#### What the task asks:
The required output is a copy of each line in the material below that includes "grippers".

#### Data provided:
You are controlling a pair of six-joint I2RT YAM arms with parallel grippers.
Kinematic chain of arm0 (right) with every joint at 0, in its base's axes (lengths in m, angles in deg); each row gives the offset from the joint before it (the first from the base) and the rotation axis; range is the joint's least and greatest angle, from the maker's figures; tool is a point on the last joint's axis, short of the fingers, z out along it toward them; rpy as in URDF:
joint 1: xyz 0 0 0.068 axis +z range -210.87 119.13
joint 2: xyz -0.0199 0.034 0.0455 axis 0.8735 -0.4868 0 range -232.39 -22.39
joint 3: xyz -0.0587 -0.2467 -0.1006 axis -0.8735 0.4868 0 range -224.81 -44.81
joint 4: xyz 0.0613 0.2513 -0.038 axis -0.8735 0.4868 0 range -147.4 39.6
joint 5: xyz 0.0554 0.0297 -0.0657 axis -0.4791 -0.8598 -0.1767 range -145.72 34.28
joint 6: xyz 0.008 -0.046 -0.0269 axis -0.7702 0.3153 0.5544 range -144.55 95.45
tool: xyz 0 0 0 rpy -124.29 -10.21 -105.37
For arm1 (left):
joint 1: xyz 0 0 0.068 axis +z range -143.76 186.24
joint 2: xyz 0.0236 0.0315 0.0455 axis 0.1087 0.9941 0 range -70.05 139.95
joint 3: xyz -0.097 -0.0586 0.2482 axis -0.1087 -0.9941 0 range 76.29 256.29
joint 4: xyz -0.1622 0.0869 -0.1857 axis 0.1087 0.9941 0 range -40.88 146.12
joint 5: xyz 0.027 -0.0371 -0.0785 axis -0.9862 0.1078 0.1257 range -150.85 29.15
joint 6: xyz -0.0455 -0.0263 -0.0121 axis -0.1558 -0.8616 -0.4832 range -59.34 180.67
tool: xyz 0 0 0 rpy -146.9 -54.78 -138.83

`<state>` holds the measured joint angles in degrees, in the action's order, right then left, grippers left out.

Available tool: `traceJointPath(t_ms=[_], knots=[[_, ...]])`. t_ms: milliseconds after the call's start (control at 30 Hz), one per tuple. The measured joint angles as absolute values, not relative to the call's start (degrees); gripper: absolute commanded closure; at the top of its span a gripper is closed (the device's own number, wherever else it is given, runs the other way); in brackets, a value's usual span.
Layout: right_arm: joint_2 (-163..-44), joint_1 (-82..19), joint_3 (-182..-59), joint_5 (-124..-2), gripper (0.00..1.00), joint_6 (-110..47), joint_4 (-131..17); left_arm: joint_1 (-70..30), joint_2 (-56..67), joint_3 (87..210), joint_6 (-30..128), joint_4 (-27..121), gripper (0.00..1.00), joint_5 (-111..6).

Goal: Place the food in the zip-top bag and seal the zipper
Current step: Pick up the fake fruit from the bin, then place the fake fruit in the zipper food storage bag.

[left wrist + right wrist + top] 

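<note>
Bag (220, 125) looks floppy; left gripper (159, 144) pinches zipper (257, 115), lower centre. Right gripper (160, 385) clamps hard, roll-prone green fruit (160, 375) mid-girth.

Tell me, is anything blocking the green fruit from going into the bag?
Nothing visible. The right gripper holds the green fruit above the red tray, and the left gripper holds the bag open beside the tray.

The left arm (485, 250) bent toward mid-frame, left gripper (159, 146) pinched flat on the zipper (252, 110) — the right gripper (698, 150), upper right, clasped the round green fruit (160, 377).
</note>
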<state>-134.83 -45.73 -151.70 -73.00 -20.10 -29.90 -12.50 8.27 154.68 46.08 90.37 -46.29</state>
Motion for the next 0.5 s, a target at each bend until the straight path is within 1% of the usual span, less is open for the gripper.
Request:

#### Final answer:
You are controlling a pair of six-joint I2RT YAM arms with parallel grippers.
`<state>` holds the measured joint angles in degrees, in the action's order, right then left, grippers left out.

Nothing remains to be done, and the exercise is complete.